**What you have to do:**
What are the lines below, starting at the line containing "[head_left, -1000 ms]" and ending at the line containing "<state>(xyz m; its"? Write them out exactly, ends included, without pictures.

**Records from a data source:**
----------

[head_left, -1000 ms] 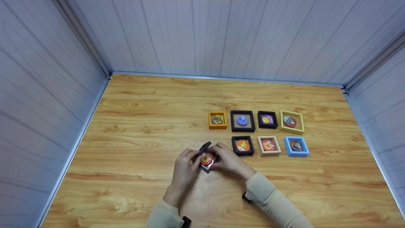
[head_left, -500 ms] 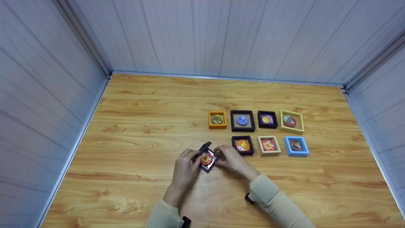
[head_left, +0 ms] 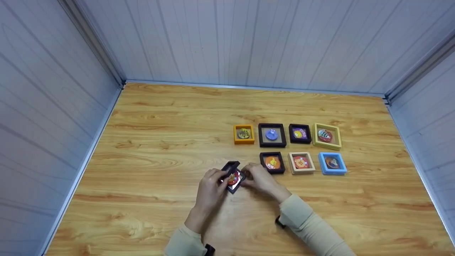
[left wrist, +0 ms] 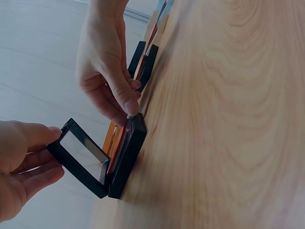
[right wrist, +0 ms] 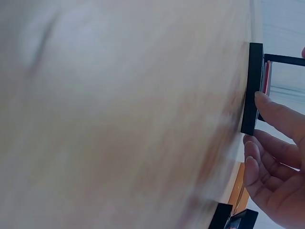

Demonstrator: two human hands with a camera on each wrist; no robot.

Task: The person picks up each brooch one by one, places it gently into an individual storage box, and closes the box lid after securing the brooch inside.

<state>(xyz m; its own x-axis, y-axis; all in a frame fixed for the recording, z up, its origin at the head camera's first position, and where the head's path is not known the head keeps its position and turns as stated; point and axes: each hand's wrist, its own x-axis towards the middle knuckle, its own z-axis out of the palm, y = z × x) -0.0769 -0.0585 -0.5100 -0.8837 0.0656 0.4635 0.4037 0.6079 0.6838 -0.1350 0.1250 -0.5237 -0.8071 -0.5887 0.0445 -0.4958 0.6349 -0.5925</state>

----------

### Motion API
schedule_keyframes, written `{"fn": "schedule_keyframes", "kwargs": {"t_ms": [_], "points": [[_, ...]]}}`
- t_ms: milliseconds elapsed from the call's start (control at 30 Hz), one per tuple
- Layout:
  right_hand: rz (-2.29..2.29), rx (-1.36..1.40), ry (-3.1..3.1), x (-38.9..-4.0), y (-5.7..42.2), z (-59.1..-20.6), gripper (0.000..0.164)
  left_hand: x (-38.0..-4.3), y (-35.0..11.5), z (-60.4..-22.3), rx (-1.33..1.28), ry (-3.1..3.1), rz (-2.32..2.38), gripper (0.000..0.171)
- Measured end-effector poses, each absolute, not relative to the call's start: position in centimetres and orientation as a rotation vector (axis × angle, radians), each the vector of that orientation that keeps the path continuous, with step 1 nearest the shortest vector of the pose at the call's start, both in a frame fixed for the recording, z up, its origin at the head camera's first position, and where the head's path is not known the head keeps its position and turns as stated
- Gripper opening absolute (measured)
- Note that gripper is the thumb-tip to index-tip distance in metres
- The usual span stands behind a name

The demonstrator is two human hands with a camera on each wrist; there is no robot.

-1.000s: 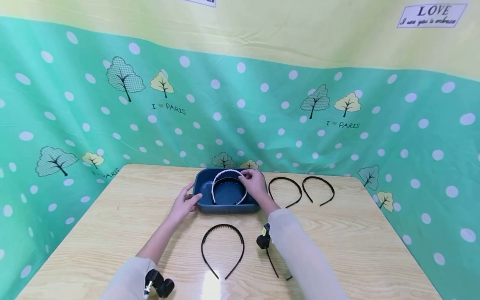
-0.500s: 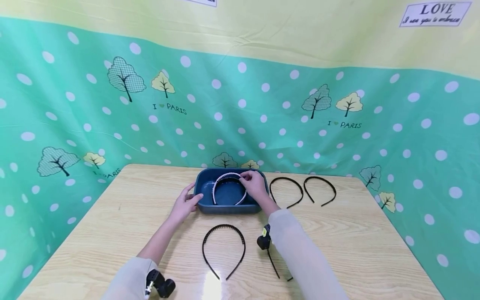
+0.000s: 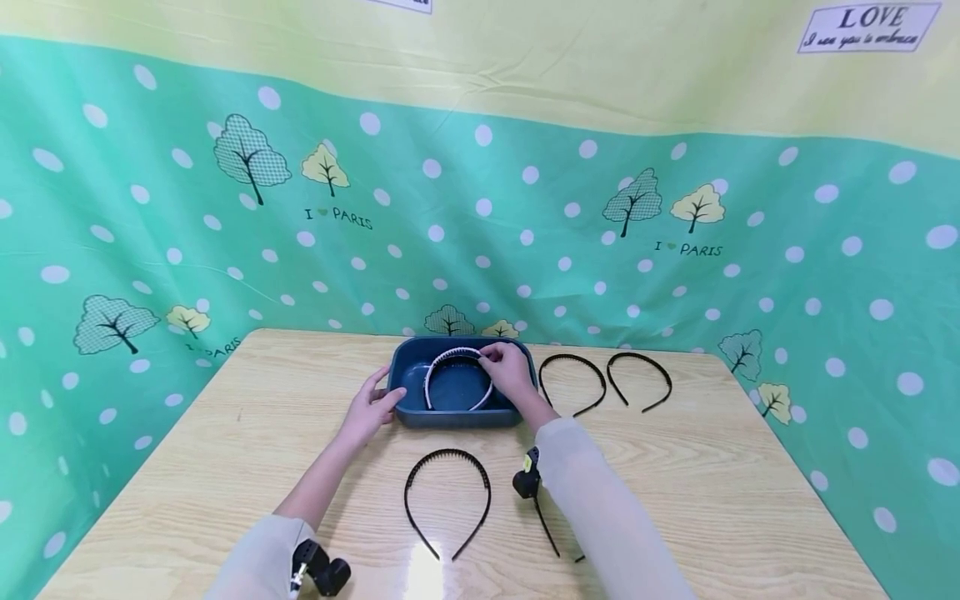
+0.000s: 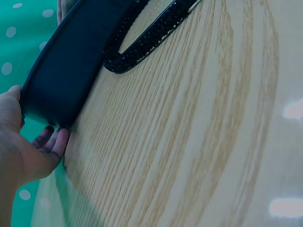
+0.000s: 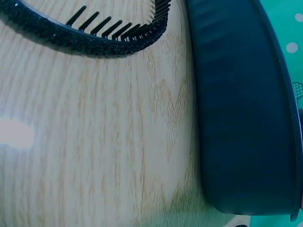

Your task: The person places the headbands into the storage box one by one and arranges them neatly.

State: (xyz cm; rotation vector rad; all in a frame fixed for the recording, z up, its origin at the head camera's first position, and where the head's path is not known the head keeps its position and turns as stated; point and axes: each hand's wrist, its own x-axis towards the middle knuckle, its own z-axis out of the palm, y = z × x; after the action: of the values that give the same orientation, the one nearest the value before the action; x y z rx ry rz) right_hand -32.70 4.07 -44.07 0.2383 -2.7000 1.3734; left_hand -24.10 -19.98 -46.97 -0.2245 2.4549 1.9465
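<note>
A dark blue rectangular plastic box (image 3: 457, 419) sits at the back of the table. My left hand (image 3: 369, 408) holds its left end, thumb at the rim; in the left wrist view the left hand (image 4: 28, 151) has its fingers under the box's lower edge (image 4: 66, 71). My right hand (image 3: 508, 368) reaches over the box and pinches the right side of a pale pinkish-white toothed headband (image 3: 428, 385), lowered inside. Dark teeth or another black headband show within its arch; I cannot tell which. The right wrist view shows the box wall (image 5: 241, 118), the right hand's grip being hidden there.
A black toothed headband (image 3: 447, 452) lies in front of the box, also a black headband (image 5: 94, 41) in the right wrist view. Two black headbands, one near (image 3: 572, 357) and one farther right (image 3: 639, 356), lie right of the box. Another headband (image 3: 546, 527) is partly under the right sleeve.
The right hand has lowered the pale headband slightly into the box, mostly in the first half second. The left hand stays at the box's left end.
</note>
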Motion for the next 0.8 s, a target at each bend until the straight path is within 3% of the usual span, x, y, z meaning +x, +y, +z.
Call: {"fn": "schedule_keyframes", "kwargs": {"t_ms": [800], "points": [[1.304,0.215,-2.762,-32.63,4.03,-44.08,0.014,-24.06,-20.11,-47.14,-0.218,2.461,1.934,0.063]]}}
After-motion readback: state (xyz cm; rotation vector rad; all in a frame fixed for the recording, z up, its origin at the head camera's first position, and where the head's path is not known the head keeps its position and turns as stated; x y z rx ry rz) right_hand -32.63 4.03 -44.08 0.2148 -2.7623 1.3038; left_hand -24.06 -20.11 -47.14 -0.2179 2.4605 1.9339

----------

**Solution to the problem:**
[head_left, -1000 ms] 
[head_left, -500 ms] 
[head_left, +0 ms] 
[left wrist, +0 ms] 
[right wrist, +0 ms] 

Demonstrator: two human hands with a camera on each wrist; no robot.

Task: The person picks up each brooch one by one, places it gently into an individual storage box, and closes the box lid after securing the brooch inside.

<state>(xyz m; its own x-axis, y-axis; all in a frame fixed for the recording, z up, its origin at the head camera's first position, and where the head's path is not known the head keeps its position and turns as stated; point and axes: each hand's wrist, its own x-axis towards the middle knuckle, its own z-axis out of the palm, y = z × x) -0.0769 -0.0585 -0.5100 -0.8837 0.0656 0.4635 0.4037 0.6079 0.6838 -0.1350 0.1250 -0.5237 -0.8071 -0.5887 0.0445 -0.4958 0.6349 -0.5925</state>

The required answer is now complete.